The Semantic Web

Friday, December 19, 2003 at 2:24 am | Comments off

I've come to the conclusion that very few people write semantic markup, or even know how to. Sadly, this is often true even when the designer is using a CSS based design. This is, I am sure, a result of the shoddy markup needed in legacy browsers. Many books claiming to teach web design/HTML do not even cover the issue of writing semantic markup, but instead revert back to the ugly void that is presentational markup. Markup has one purpose - to structure one's documents, and it is becoming much more important to realize this with XHTML.

So, what is semantic markup? Semantic markup is markup that is used to correctly convey the document structure. Heading tags (<h1> - <h6>) should be used to markup headings, not create "large, bold text." Paragraphs should be marked with <p> tags. <b> and <i> tags have little use, as they convey nothing structurally, but are rather used to create bold or italic text, respective - a task best left to CSS. A better alternative would be the <strong> and <em> tags, as they do convey structural meaning.
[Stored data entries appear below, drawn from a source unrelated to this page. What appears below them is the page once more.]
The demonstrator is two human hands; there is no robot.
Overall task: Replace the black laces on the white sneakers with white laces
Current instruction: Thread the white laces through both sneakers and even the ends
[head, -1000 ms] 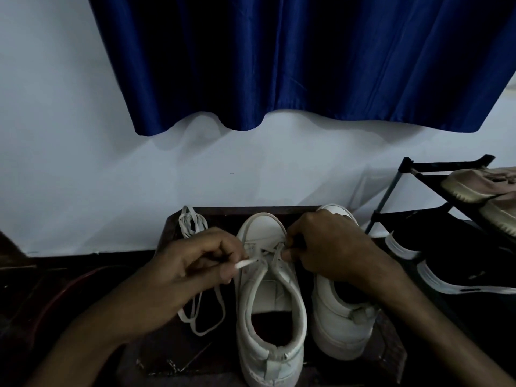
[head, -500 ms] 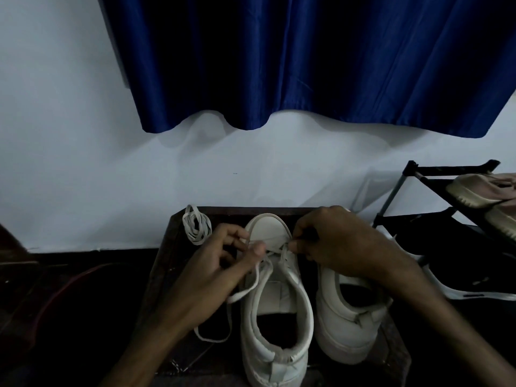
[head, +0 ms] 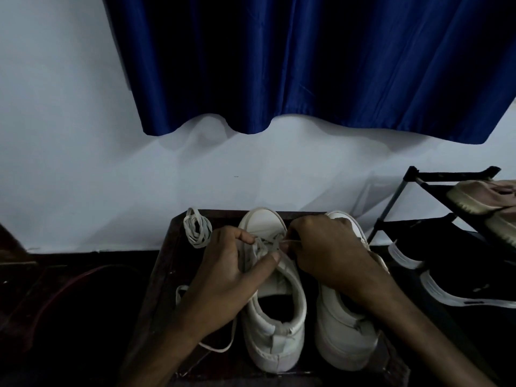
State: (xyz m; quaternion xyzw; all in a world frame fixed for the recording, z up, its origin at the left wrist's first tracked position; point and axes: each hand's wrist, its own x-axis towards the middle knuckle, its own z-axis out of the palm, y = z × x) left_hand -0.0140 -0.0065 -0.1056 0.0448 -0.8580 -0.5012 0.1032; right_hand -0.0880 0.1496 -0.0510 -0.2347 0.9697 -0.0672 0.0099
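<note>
A blue curtain (head: 307, 65) is hung over the upper part of a pale wall (head: 69, 135). At the right edge a black shoe rack (head: 396, 202) is seen, with a beige shoe (head: 474, 199) laid on its upper shelf and black shoes (head: 460, 275) with white soles kept on the lower one. A dark wooden table (head: 164, 275) is set against the wall, and two white sneakers are stood on it side by side, toes towards the wall: the left sneaker (head: 279, 331) in the middle of the table and the right sneaker (head: 343, 336) just beside it.

The front of the left sneaker is gripped by the left hand (head: 231, 275), the thumb laid across the eyelet rows and the forefinger curled over the far side. The toe of the right sneaker is partly covered by the right hand (head: 326, 252), by whose curled fingers the end of a white lace (head: 220, 349) is pinched at the eyelets of the left sneaker. The lace is threaded through the front eyelets, and its loose length is trailed over the table beneath the left wrist. A bundled lace (head: 196, 231), also white, is left at the far left corner of the table, near the left hand.
</note>
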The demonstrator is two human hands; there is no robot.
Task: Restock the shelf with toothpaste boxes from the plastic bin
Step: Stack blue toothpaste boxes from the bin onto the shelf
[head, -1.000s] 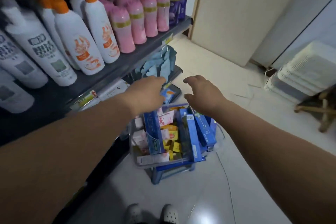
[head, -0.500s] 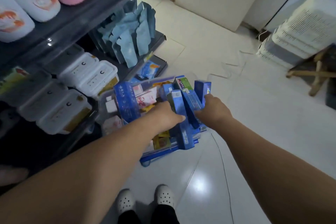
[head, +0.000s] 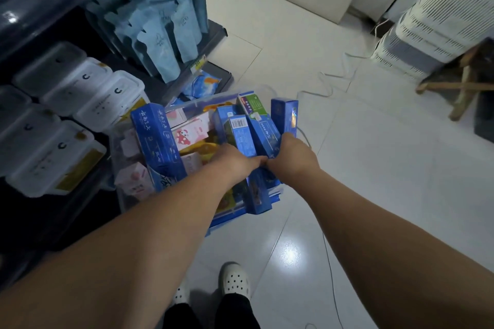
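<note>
A clear plastic bin (head: pixel 120 147) sits on the white tiled floor (head: pixel 361 181), just beside the lower shelf (head: pixel 213 32), and it is crammed with toothpaste boxes (head: pixel 157 147): tall blue ones stand on end along its left and right sides, one with a green top (head: pixel 252 104) leans among those at the far right, and smaller pink-and-white cartons (head: pixel 188 132) and yellow packs (head: pixel 205 148) lie in the middle. On the shelf to the left, white lidded tubs (head: pixel 107 96) are packed in rows, and pale blue pouches (head: pixel 160 43) stand upright behind them near the shelf's far end. Stacked white slatted baskets (head: pixel 433 27) rest on the floor at the far right, well apart from the bin, next to a wooden stool (head: pixel 459 85). Both arms reach straight down into the right half of the bin. The left hand (head: pixel 235 160) and right hand (head: pixel 291 157) meet knuckle to knuckle, fingers curled down around a cluster of upright blue boxes (head: pixel 240 136), gripping them from either side. White perforated clogs (head: pixel 235 279) show at the bottom edge, toes pointing at the bin.
</note>
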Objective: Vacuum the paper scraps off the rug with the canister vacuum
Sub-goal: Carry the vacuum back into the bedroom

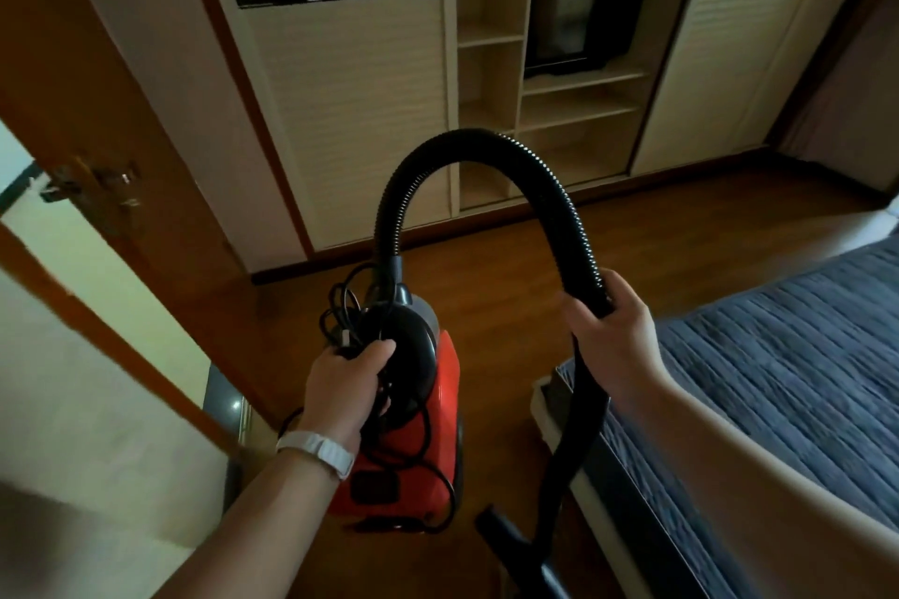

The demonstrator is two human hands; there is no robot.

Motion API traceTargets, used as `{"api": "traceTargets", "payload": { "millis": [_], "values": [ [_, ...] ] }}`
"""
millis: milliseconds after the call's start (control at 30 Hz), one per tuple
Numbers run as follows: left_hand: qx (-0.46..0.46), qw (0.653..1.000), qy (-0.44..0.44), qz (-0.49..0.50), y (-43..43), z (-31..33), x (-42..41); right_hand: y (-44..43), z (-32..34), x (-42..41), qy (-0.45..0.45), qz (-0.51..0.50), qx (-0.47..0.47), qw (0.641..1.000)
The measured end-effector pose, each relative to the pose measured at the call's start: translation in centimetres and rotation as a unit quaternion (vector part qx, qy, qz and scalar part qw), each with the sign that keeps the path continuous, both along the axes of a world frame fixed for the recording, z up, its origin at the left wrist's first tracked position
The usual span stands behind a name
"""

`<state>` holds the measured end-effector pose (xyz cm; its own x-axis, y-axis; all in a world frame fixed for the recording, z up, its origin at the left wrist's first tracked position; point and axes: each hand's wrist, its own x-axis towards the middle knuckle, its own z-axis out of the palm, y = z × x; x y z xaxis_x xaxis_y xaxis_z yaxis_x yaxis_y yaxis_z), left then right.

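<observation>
Dark wooden floor (511,268) ran across a dim bedroom. Far to the left of the left hand, a brown door (97,122) stood open, its metal handle (92,187) blurred. The left hand (345,384), a white wristband (316,450) on its wrist, was closed in a fist round the bundled black cord (343,336) at the top of the canister vacuum (447,384), the thumb laid on the black rounded cap. The vacuum's red body lay under and just right of that hand; whether it rested on the floor or hung from the grip could not be told. Loops of cord trailed over the red casing below the wrist.

Beyond the left hand, a pale wardrobe (350,112) with a black floral band stood against the far wall. Just ahead of the left hand, the black ribbed hose (467,146) rose from the vacuum, arched between the two hands and came down into the right hand (613,336). Past the top of that arch, open shelves (579,107) held a dark screen (579,20).

The right hand was wrapped round the lower end of the hose, fingers curled over it. Below that hand a black tube (581,428) dropped toward the floor, with a dark nozzle (501,530) low down, below and left of the wrist. To the right of the right hand and forearm lay a bed (788,355) under a grey quilted spread.
</observation>
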<state>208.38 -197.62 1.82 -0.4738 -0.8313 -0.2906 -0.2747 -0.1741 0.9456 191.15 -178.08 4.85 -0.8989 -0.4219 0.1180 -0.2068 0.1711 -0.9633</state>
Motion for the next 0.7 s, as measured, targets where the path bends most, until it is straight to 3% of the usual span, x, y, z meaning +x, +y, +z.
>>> {"api": "traceTargets", "payload": {
  "millis": [367,700],
  "values": [
    [0.013,0.999,-0.027,0.036,-11.5,-2.0,-18.5,-13.4,-2.5,-19.8,-0.078,0.032,-0.038,0.996],
    [0.028,0.999,-0.014,0.036,-22.0,-0.5,-32.4,-23.2,-0.4,-33.8,-0.059,0.010,-0.030,0.998]
  ]
}}
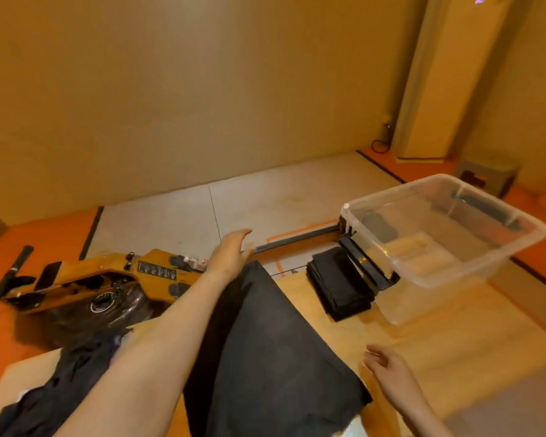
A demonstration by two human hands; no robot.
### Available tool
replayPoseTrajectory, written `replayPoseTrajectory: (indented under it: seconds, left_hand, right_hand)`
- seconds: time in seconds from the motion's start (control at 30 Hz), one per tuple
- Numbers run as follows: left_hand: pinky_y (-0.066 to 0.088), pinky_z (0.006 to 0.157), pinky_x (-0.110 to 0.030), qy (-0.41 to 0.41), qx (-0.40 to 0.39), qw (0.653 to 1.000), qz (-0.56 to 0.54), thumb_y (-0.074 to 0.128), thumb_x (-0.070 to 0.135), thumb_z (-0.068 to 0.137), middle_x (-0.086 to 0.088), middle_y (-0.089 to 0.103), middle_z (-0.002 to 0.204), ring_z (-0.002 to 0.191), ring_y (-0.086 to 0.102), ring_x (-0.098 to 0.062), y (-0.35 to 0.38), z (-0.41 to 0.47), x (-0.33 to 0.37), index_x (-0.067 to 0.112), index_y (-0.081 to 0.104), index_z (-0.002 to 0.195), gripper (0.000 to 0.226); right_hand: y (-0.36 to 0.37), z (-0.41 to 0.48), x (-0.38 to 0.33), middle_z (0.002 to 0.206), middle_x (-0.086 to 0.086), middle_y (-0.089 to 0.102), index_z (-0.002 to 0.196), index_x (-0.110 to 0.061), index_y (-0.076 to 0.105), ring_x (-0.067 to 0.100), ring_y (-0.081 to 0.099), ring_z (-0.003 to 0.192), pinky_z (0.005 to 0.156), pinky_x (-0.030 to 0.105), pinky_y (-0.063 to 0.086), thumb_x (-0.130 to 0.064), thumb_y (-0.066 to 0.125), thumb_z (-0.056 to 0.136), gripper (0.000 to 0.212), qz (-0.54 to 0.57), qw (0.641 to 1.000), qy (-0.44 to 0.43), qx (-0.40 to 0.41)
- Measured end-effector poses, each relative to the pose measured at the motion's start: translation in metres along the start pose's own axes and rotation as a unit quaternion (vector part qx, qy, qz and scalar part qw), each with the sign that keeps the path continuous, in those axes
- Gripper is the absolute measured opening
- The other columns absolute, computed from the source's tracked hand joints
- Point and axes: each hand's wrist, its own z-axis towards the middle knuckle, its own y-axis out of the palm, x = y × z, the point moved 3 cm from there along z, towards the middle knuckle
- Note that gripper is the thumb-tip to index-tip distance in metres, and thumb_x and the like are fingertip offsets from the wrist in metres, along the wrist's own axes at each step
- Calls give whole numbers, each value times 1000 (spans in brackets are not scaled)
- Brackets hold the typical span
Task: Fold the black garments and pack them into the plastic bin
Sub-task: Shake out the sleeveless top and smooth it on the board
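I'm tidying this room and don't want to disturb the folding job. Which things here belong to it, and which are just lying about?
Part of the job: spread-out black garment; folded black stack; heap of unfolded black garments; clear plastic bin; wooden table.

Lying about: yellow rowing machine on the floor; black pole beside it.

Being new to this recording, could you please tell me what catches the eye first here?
The large flat black garment spread over the wooden table fills the middle, with the left hand stretched open at its far corner and the right hand open beside its right edge. Farther right, a stack of folded black garments lies beside the clear plastic bin.
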Motion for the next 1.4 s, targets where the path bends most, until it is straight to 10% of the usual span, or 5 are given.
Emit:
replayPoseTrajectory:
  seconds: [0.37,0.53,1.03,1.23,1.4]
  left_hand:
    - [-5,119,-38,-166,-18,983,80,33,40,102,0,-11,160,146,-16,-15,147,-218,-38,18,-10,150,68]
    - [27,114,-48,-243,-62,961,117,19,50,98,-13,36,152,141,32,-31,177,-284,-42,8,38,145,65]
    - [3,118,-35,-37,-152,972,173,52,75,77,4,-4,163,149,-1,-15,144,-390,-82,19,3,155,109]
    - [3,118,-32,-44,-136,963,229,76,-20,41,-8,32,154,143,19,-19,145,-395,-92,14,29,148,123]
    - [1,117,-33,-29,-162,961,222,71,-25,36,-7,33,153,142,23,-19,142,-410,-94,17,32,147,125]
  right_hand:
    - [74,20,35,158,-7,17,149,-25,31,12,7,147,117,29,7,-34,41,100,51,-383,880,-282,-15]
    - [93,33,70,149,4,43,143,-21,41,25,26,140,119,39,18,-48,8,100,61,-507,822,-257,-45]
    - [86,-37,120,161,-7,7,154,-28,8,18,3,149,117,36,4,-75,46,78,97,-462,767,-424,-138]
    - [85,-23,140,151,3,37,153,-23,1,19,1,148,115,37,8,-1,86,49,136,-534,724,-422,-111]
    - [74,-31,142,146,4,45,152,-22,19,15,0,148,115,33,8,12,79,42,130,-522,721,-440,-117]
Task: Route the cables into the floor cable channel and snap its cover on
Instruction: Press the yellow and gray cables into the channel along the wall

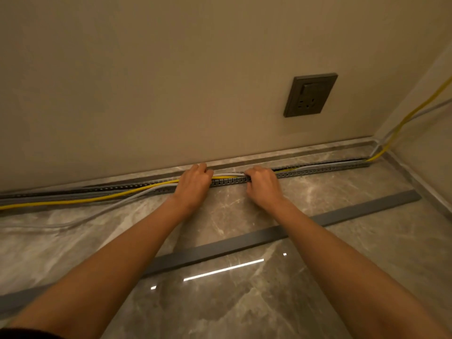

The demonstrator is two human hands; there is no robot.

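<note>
Pressing yellow cable (73, 201) and grey cable (137, 195) into channel (318, 169); left hand (193, 184), right hand (263, 185) curled on them.
Cover (244, 241) lies loose on floor (342, 277) under both forearms; socket (310, 94) above.

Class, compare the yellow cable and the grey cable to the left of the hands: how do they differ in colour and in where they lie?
The yellow cable is bright; the grey cable is pale, close to the floor's tone. The yellow cable runs along the channel edge leftward; the grey cable sags further out onto the floor. Both pass between the left hand and right hand at the channel.
</note>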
If you have a <h2> without a <h1>, you probably did something wrong. Likewise, if you have multiple <br />s in a row, you probably did something wrong. Each tag that you use should have a semantic meaning - this should be kept in mind when one is structuring their documents.

Semantic markup has many benefits, including accessibility, search engine optimization, and page weight. Take a look at the source of a well structured site and you'll probably immediately notice it's clean, concise source code. Add to that the ability to pass XHTML as an application of XML, and you have yet another reason to use semantic markup.

Comments

Robert Wellock
December 19th, 2003
3:51 PM | #

Apart from the skipping heading levels (which is a separate ISO HTML issue) you are more or less spot on with the fact that many people don't understand how to use (x)html as specified via the Technical Recommendations.

(When will this system get a post preview option)

Ryan
December 19th, 2003
4:03 PM | #

I'm currently working on xBlogPro, which will allow users to preview their comments, as well as subscribe to email notifications when new comments are added to entries that they have responded to. Shortly after implementing this system, I realized that those were two very big weaknesses.

Chris
December 23rd, 2003
4:26 PM | #

can't wait for the pro version. I did a google search for xBlog and lots of people call there blog software xBlog, is there a reason for that?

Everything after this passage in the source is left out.